Remembrance by Dr. Cindy Malone

When I joined the English Department and began advising English majors, one after another said, "I have to take a course with Jon Hassler." Hundreds of students enrolled in Jon's Creative Writing and Minnesota Authors courses, and Pat Hicks describes the amazing experience of studying with Jon.

But Jon also gave a remarkable gift to fifteen students who weren't enrolled in his class; they were taking my publishing course in 1997. These were the first students at St. John's and St. Ben's who had the opportunity to make books by hand, setting lead type letter by letter in the book-arts studio we had just installed at St.
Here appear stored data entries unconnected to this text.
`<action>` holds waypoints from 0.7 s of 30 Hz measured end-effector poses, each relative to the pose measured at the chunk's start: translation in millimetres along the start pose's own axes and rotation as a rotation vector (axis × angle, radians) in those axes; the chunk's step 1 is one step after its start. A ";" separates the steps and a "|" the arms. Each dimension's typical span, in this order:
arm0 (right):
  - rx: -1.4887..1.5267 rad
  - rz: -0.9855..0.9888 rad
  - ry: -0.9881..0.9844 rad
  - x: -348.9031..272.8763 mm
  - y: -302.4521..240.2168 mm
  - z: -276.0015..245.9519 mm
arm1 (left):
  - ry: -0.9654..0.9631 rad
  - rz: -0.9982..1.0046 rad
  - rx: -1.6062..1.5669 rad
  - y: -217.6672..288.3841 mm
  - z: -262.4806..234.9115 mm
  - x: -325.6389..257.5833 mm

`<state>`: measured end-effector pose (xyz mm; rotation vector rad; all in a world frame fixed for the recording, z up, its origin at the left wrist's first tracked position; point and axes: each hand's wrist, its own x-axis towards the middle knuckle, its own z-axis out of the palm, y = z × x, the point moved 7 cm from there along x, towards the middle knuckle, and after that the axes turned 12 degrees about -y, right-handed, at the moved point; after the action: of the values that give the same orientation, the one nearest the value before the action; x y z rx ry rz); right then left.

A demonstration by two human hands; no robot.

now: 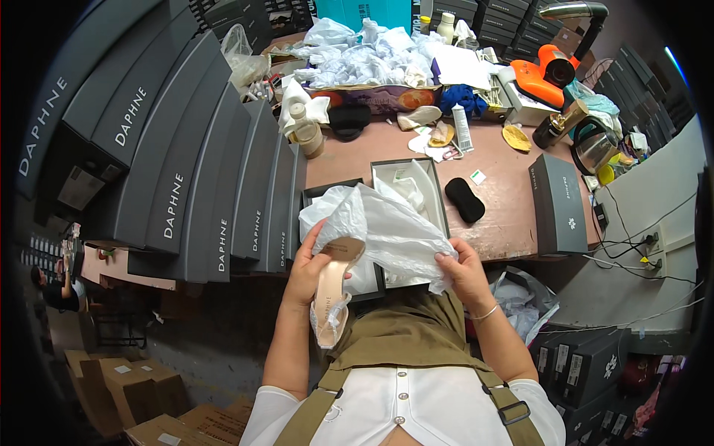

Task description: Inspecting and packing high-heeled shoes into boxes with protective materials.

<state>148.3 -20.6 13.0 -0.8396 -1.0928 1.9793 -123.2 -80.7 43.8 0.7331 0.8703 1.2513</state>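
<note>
The left hand point(306, 269) grips a beige shoe point(332, 297) sole-up over the open box point(338, 195) — the right hand point(465, 269) pinches white tissue paper point(387, 227), apparently to wrap it.

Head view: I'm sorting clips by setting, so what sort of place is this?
Probably a shoe packing or stock room: stacked grey shoe boxes, an open box on the worktable, and a shoe with tissue paper in hand.
</note>
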 end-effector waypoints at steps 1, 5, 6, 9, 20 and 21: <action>-0.153 0.016 0.030 -2.9 -9.1 -4.2 | 0.021 0.028 -0.002 2.5 -7.2 -1.2; -0.363 -0.022 0.147 -18.0 -28.9 -63.0 | 0.076 0.092 0.007 10.4 -19.3 -4.9; -0.288 -0.037 0.159 -21.1 -36.7 -70.2 | 0.074 0.098 0.012 11.5 -18.2 -4.5; -0.545 -0.278 0.042 -14.5 -81.7 -20.9 | -0.008 0.024 0.015 4.1 -8.5 -1.8; -0.863 -0.249 -0.169 57.8 -61.8 66.6 | 0.044 0.075 0.023 -4.2 1.0 7.8; -0.852 -0.263 -0.159 60.0 -61.2 72.6 | 0.060 0.088 0.008 -10.2 0.7 9.4</action>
<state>74.8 22.2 86.4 -0.8885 -2.0803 1.3454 -116.8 -73.2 34.0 0.7508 0.9005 1.3545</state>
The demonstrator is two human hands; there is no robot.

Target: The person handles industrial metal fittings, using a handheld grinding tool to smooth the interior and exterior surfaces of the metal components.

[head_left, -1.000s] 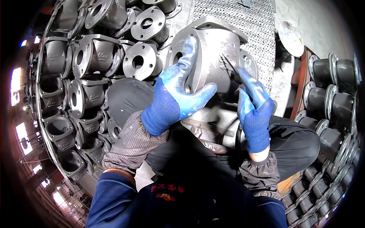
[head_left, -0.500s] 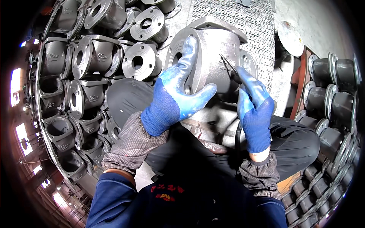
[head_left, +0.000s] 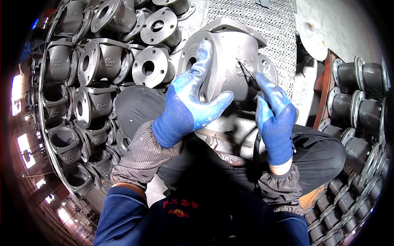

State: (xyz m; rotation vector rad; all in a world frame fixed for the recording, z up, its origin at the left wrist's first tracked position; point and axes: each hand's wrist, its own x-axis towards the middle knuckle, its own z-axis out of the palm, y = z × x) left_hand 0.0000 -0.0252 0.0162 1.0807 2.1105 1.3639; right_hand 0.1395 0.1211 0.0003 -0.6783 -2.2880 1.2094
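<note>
A grey cast-metal valve body (head_left: 232, 57) with round flanges rests on my lap. My left hand (head_left: 186, 102), in a blue coated glove, grips its near flange and side. My right hand (head_left: 275, 115), also gloved in blue, pinches a thin dark tool (head_left: 246, 69) whose tip touches the body's right side. A dark hose or cord (head_left: 256, 151) runs down from under that hand.
Stacks of similar flanged castings (head_left: 94, 74) fill the left side. More dark flanged castings (head_left: 361, 94) line the right edge. A metal mesh panel (head_left: 262, 24) lies behind the valve body, with a round plate (head_left: 314, 39) beside it.
</note>
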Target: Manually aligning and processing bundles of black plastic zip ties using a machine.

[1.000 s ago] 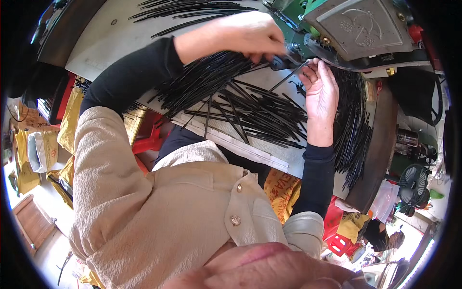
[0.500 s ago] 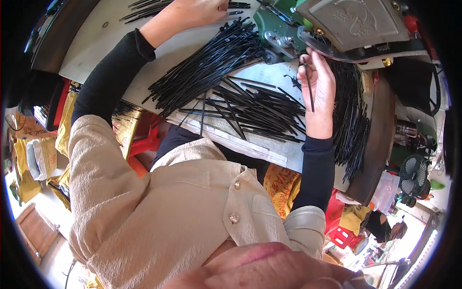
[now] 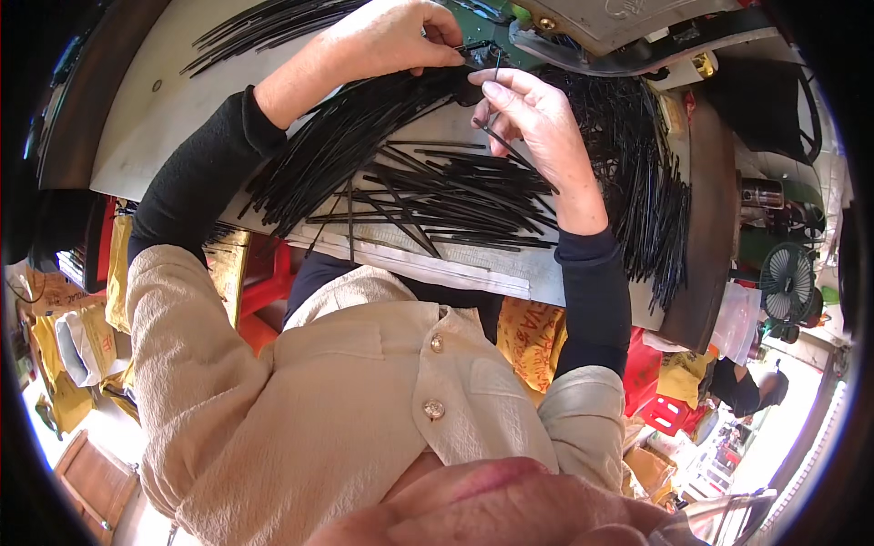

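My right hand (image 3: 537, 123) pinches a thin black rod (image 3: 519, 156), which slants from the fingertips back along the palm. Close on its left, my left hand (image 3: 391, 41) has its fingers curled together at the green machine base (image 3: 475, 25). A small dark end juts from those fingertips, too small to name. Below the left hand lies a thick bundle of black rods (image 3: 332, 141). Looser black rods (image 3: 464, 196) are strewn crosswise nearer me. Another heap of black rods (image 3: 642, 191) lies right of my right hand, and a smaller bunch (image 3: 264, 27) at the far left.
A grey metal machine cover (image 3: 628, 18) overhangs the far side of the pale table (image 3: 127, 136). Dark wooden edging (image 3: 715, 237) bounds the right side. Beyond stands a fan (image 3: 787, 282). A red stool (image 3: 264, 282) and yellow printed sack (image 3: 530, 341) are below; another person (image 3: 742, 387) is behind.
My right hand has moved left with its rod, away from the grey cover and close to my left hand. My left hand has moved right, to the machine base. The whole view has shifted slightly.
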A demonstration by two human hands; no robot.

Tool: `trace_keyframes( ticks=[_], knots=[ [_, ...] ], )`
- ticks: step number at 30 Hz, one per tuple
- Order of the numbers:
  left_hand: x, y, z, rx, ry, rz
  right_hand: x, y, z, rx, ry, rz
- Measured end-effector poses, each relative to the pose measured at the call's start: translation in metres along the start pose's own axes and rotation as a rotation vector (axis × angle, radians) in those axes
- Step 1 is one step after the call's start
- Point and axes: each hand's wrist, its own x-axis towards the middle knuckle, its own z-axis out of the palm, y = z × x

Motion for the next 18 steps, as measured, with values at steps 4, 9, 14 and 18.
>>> trace_keyframes(
  ticks=[4,9,14,18],
  knots=[
    [0.003,-0.004,0.011,-0.014,-0.029,-0.112,0.0,0.002,-0.001,-0.011,0.021,0.004],
    [0.002,0.0,0.011,0.03,0.005,-0.082,-0.001,0.001,-0.002,-0.01,0.029,0.007],
    [0.002,0.003,0.015,0.067,0.055,-0.034,-0.002,0.0,-0.002,-0.03,0.045,-0.003],
    [0.002,0.009,0.015,0.069,0.046,-0.044,-0.003,0.002,-0.002,-0.03,0.061,-0.009]
  ],
)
Ben's.

Jon heard about the work we were doing in that course, and he asked me whether I thought the students might like to create books using a story he was working on, a children's book in verse titled Carrington Clote.

Yes, I said. Yes, I think they'd like that.
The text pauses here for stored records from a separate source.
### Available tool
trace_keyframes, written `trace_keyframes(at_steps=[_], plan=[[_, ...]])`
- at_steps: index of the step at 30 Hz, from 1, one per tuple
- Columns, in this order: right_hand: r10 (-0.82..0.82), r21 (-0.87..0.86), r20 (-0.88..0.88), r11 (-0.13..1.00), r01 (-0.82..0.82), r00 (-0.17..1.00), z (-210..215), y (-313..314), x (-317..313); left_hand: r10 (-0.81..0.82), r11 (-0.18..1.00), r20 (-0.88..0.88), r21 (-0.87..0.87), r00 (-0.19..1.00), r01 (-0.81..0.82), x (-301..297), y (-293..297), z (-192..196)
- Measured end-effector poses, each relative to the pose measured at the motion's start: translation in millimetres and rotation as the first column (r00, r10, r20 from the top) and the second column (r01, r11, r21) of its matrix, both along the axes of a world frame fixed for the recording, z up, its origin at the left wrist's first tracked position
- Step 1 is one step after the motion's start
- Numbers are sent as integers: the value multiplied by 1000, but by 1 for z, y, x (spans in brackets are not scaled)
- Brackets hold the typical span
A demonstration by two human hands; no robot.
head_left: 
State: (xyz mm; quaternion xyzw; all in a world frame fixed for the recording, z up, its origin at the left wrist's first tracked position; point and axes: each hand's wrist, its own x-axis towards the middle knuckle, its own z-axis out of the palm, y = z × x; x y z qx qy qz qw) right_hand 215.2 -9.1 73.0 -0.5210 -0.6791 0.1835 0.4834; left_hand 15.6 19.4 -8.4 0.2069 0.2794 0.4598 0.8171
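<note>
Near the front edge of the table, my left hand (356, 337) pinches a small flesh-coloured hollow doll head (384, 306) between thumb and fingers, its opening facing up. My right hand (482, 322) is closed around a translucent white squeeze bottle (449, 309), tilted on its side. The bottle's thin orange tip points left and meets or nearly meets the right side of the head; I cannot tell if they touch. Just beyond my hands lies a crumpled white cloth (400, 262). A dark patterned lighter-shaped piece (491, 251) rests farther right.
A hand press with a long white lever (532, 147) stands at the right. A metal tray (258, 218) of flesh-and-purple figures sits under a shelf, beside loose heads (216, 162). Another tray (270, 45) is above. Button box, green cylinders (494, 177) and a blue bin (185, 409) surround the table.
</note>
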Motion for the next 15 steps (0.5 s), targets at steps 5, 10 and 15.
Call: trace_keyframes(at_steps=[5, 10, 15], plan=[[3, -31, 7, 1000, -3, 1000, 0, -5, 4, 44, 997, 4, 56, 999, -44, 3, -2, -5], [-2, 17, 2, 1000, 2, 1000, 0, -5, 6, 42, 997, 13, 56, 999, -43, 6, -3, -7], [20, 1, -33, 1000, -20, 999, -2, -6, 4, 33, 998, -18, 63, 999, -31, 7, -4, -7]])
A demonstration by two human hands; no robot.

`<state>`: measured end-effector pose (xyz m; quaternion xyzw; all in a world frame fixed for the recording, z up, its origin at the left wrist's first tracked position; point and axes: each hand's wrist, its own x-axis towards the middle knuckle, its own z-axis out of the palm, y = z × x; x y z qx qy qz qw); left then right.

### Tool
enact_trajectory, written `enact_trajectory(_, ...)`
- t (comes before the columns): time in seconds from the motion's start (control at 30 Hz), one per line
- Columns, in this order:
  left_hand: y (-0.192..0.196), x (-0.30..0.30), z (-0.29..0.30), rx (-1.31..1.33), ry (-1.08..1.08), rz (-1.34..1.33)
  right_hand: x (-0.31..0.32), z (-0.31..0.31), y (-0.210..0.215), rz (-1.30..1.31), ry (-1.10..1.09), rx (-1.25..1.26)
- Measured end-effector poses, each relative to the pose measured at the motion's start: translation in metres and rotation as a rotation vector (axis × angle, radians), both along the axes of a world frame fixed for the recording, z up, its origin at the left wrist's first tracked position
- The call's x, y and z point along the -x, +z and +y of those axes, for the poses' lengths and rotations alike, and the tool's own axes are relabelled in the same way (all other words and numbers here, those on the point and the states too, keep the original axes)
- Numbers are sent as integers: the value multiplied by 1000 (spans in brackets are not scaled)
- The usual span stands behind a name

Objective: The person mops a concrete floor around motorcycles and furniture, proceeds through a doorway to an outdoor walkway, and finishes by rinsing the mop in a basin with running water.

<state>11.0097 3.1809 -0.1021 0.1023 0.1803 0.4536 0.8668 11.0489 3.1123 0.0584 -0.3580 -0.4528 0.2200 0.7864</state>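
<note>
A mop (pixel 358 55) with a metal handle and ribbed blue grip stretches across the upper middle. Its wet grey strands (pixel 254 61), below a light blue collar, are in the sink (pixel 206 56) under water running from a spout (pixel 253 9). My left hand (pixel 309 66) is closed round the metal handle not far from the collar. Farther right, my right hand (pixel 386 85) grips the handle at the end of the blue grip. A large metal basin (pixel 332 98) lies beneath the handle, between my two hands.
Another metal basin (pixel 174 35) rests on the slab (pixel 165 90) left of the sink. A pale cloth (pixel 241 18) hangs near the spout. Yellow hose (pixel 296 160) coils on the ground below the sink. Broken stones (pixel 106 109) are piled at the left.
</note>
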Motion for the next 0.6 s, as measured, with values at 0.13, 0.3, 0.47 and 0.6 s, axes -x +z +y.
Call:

And so Jon gave us several verses about a gifted, intrepid, outspoken girl named Carrington, a girl that my mother would call (with a meaningfully raised brow) a handful.
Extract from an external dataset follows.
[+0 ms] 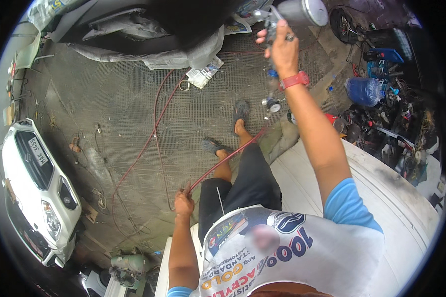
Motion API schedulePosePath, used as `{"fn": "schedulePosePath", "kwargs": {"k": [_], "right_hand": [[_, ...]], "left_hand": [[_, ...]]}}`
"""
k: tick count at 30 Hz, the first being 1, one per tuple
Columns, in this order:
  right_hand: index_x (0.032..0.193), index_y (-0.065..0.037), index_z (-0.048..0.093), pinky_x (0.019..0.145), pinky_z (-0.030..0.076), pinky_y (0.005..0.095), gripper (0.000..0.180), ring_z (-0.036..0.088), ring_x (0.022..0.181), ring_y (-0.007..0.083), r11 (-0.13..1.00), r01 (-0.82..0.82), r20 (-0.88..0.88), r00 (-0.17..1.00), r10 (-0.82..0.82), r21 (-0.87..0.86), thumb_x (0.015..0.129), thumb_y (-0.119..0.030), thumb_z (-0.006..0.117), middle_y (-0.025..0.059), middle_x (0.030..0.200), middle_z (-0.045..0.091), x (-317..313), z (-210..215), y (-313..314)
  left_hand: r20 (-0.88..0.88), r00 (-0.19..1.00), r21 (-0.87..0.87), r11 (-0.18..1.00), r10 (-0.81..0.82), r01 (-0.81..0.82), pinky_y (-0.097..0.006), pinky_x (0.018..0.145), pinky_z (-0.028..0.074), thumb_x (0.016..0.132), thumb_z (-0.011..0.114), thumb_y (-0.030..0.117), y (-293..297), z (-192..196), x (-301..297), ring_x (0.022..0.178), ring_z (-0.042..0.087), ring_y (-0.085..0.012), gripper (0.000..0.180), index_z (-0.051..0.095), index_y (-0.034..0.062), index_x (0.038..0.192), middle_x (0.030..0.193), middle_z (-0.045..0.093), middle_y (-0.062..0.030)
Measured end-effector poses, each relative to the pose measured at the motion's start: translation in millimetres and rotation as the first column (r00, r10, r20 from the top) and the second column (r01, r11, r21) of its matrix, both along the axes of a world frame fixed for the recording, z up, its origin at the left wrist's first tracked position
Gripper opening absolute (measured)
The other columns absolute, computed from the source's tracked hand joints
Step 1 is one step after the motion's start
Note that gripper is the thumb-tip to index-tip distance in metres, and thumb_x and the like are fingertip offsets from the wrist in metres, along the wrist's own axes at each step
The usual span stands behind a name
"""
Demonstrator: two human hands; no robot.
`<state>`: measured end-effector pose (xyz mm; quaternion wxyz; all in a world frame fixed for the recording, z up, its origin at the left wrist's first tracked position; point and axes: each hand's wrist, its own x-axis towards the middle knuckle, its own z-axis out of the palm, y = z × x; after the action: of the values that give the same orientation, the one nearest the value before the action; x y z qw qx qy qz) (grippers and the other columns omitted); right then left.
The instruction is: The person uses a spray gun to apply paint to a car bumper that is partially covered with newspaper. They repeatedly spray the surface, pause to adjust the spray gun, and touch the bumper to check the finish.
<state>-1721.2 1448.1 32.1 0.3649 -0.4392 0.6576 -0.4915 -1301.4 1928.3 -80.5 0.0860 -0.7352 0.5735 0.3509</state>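
Raised toward the upper right, my right hand point(285, 52) is closed around the handle of a spray gun point(268, 20). A grey metal paint cup point(302, 12) sits on the gun. Below the handle hangs a fitting with a round pressure gauge point(272, 105). My left hand point(184, 202) is low by my thigh, its fingers wrapped round a red air hose point(218, 166). That hose runs up from my left hand toward the gauge, and its far end there is blurred.
A dark car part point(134, 24) edged with paper masking stands at the top. Hose loops point(156, 123) cross the floor. A white car bumper point(59, 188) lies left, a green compressor point(129, 267) lower left. White panels point(371, 183) and clutter with a blue water jug point(364, 91) are at right.
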Motion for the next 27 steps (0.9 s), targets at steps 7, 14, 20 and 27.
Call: {"fn": "schedulePosePath", "kwargs": {"k": [7, 14, 20, 27], "right_hand": [[0.152, -0.006, 0.061, 0.061, 0.052, 0.0264, 0.062, 0.069, 0.076, 0.0092, 0.919, -0.375, 0.227, 0.891, 0.393, -0.119, 0.114, -0.054, 0.047, 0.0055, 0.093, 0.077, 97, 8, 60], [0.132, -0.003, 0.069, 0.048, 0.051, 0.0269, 0.059, 0.071, 0.07, 0.0125, 0.979, -0.186, 0.004, 0.982, 0.187, 0.078, 0.115, -0.051, 0.041, 0.0089, 0.093, 0.079, 45, -35, 23], [0.121, 0.003, 0.07, 0.047, 0.054, 0.0286, 0.062, 0.077, 0.08, 0.0177, 1.0, 0.027, -0.172, 0.985, -0.025, 0.01, 0.116, -0.051, 0.04, 0.0124, 0.096, 0.079, 25, -77, 2], [0.153, -0.007, 0.061, 0.077, 0.056, 0.0288, 0.052, 0.072, 0.081, 0.0115, 0.95, -0.313, 0.109, 0.944, 0.312, -0.004, 0.116, -0.042, 0.049, 0.0072, 0.092, 0.078, 119, -108, 42]], "left_hand": [[-0.003, 0.999, 0.228, 0.973, 0.034, -0.032, -0.052, 0.102, 0.054, 0.101, 0.064, 0.013, 35, -5, 15, 0.117, 0.066, -0.044, 0.054, 0.062, 0.0272, 0.153, 0.121, 0.069, -0.0277], [-0.083, 0.996, 0.169, 0.986, 0.027, -0.012, -0.051, 0.098, 0.055, 0.1, 0.065, 0.014, 31, -36, -33, 0.105, 0.068, -0.044, 0.051, 0.065, 0.0233, 0.151, 0.113, 0.069, -0.0257], [-0.062, 0.981, 0.13, 0.976, 0.184, -0.174, -0.052, 0.096, 0.054, 0.098, 0.067, 0.012, 27, -52, -50, 0.105, 0.068, -0.0432, 0.052, 0.068, 0.0221, 0.148, 0.11, 0.072, -0.0251], [0.005, 0.986, 0.243, 0.956, 0.169, -0.165, -0.051, 0.095, 0.056, 0.098, 0.065, 0.011, 53, -65, -28, 0.105, 0.069, -0.0411, 0.051, 0.067, 0.0174, 0.148, 0.112, 0.07, -0.0224]]}}
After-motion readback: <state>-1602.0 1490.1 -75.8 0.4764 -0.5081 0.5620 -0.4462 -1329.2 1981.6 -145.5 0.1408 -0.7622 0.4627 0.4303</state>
By sharing this work-in-progress with fifteen students, Jon gave them an opportunity to forge a link between their imaginations, as book artists, and his writerly imagination. When the students finished their books, Jon came to survey their projects: fifteen responses to Carrington Clote; fifteen ways to honor this writer they so admired.

Two students made books whose pages unfolded in the form of a hopscotch game, with a stanza in every block. Another student, intrigued by Carrington's contempt for girls who thought only about the stuff in their purses, made the book itself in the form of a purse. This ingenious turn transformed the purse from a container for lipsticks and hair doodads into a pocket book that held the story of a red-haired, fleet-footed, blazingly smart girl.

I think that Jon was pleased when he saw the creative work his poem had inspired. I know that those fifteen students treasure the books they made, and treasure even more deeply the generous gift he gave them: the gift of shared imagination.